Immersed in the sound, I was only starting to notice how the graffiti shifted, glowed a richer hue - a physical change beginning - when the music ended and everything went gray. Cat packed up. He was done for the evening. Time for us to follow the flower back to bed. And we did. That was how it began.

I never was particularly adamant about memories, realizing early on that the then was always imbued with the now. Did that make it easier to go where Nicotiana led? Perhaps susceptibility to the flower came with an innate knowledge, an acceptance of the plasticity of our own minds - some idiosyncratic quality that readied us to connect in an etherscape beyond the material. Or, maybe it was some fanciful quirk of evolution, an unlikely mutation that persisted through the millennia, some chance play of chromosomes that left us disposed to the night flower's call. Whatever the mechanism, we were ripe for what came next.

When Nicotiana beckoned to me again in the early hours, I followed without hesitation. More people showed that second night - some Listeners, some not. And amid the tumult of tones, we began to recognize one another. The Hawker, the brawny Polish immigrant from the newsstand; Zero, the hipster from the morning train; Collette from the market, always in Birkenstocks and Bantu knots - I saw them all regularly in my day-to-day life. But through the Cat's music we were able see more - we were beautiful, unique and we stood apart from the ordinary. Ordinary had no place there. Ordinary went home.

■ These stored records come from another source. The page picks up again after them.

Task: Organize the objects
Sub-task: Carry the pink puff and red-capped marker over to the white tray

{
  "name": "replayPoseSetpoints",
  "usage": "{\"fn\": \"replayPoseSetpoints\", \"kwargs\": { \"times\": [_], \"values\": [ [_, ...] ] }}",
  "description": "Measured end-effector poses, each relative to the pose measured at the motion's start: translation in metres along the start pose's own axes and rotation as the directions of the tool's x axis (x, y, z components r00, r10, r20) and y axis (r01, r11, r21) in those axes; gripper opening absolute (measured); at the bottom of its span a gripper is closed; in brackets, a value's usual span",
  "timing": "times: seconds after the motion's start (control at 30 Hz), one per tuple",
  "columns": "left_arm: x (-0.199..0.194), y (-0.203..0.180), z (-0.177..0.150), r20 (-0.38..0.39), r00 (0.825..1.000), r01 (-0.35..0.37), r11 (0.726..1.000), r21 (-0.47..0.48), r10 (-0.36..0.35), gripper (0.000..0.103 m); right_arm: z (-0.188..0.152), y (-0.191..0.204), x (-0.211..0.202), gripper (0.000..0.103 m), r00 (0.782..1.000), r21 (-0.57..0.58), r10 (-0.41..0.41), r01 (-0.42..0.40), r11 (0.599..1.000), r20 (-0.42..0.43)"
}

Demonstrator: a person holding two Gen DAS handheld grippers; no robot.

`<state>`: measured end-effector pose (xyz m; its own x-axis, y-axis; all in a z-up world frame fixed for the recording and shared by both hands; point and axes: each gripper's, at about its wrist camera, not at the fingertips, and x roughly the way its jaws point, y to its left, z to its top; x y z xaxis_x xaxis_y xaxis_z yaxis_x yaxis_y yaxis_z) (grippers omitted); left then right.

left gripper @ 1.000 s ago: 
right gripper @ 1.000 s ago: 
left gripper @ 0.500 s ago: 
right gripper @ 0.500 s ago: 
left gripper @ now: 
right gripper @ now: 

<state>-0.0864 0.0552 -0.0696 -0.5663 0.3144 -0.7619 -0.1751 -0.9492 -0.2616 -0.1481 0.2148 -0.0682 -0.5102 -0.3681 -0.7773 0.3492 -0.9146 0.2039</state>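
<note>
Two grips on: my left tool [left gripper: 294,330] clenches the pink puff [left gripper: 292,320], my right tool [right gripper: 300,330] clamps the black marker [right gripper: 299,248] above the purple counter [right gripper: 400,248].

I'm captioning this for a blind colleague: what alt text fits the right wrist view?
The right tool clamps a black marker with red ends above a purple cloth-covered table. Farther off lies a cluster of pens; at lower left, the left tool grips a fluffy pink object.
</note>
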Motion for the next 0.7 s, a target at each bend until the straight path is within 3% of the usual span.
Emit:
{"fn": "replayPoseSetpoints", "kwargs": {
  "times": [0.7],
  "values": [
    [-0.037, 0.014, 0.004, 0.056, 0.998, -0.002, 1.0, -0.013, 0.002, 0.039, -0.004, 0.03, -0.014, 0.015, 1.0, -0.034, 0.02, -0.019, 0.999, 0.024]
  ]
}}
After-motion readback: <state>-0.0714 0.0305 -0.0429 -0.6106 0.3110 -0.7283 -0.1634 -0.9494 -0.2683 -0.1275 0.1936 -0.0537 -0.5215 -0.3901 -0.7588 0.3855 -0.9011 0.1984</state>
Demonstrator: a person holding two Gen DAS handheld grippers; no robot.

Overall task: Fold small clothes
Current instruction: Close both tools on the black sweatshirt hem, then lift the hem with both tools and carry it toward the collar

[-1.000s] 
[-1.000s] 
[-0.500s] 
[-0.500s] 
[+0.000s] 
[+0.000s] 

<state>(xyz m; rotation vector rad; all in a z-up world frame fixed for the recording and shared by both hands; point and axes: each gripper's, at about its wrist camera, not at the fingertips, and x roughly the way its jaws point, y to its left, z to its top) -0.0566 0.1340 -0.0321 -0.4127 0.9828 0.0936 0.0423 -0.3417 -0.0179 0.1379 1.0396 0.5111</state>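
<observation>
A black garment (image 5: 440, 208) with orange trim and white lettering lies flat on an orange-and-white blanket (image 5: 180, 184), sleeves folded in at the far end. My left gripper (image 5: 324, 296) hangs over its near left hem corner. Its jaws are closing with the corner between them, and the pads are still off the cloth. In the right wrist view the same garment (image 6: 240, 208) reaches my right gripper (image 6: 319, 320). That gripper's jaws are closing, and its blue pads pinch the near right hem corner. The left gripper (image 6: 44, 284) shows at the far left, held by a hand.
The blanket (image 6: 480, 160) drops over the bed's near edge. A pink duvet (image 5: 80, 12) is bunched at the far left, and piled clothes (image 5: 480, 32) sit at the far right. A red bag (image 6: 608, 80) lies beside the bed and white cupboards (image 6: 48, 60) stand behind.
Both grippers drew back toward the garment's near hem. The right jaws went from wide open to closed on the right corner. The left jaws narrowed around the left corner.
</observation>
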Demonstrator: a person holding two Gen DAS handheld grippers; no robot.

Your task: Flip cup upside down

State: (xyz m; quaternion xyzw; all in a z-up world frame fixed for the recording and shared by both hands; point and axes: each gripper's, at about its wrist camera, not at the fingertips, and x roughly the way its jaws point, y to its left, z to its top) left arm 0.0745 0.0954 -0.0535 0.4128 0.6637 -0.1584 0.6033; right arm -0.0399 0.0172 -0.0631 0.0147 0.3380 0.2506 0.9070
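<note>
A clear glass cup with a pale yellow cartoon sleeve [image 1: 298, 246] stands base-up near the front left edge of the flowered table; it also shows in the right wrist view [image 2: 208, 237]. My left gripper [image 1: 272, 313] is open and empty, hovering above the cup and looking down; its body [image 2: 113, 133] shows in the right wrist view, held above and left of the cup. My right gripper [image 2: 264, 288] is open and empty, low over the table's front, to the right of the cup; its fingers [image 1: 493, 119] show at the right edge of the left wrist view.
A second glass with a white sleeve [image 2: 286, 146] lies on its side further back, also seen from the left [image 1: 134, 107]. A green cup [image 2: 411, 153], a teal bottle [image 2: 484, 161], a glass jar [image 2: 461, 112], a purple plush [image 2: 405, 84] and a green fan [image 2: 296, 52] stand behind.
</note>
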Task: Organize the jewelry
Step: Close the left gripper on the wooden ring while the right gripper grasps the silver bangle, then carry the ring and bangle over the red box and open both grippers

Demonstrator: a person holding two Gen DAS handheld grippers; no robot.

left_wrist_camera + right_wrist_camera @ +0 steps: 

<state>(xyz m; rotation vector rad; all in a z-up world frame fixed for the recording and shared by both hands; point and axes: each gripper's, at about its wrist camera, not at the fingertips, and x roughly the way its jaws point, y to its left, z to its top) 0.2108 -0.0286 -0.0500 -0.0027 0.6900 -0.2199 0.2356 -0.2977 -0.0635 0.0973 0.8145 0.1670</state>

That second night the Cat captivated us again. He hypnotized us, Pied-Pipered us - led us into a mesmerizing world newly winked into that then and there. He changed us from within, pulling notes out of overwound string to resonate within us. Eyes closed, he delivered sounds from that bass that defied earthly explanation. Blue notes balanced on edge and we plunged into a world between keys. Unstable tones sought consonance in our souls. It was euphoric, liberating. It was seductive. And we wanted more. The Jazz Cat, a trace of a smile on his lips, provided.

Away from the warehouse I lived the everyday. I went to the office, paid bills, put new tires on the car. But I engaged those activities with a new energy. And that change was perceived by strangers around me. No longer part of the background, I was noticed, seen, and treated with deference. And lack of sleep didn't plague me while pursuing Nicotiana; time ceased under the flower's spell.

On the morning train I eyed Zero, an unremarkable face in the past, now he, too, was subtly changed, latently sexual, strangely exotic. He gave up his seat to come stand next to me. His passage caused commuters to look up from their readers and cell phones without knowing why. By the simple act of walking, he sent ripples through their realities - ripples I could see spreading through them like rings from a pebble tossed into a pond. Zero saw them too.

"Ethan, yes?"

I smiled.

"Does the perfume come for you, too?" he asked.

"Yeah, but it's the music... it does something." We looked back at the other commuters. After just a handful of nights with the Cat, I could see what Zero saw. The basic connection between us was already working. When the ripples from Zero's movement dissipated, we could see our own overlapping bubbles of vibration separating us from everyone else.

"Best buzz I ever had." Zero laughed, before adding, "It's just one guy. One guy!"

"Can you imagine a band?"

The next night at the warehouse I could feel the other Listeners just as I had felt Zero on the train. Some of us stretched out our arms, touching the energy of the crowd through open palms and outstretched fingers. The vibrations of the group, novel and new, hummed in the air.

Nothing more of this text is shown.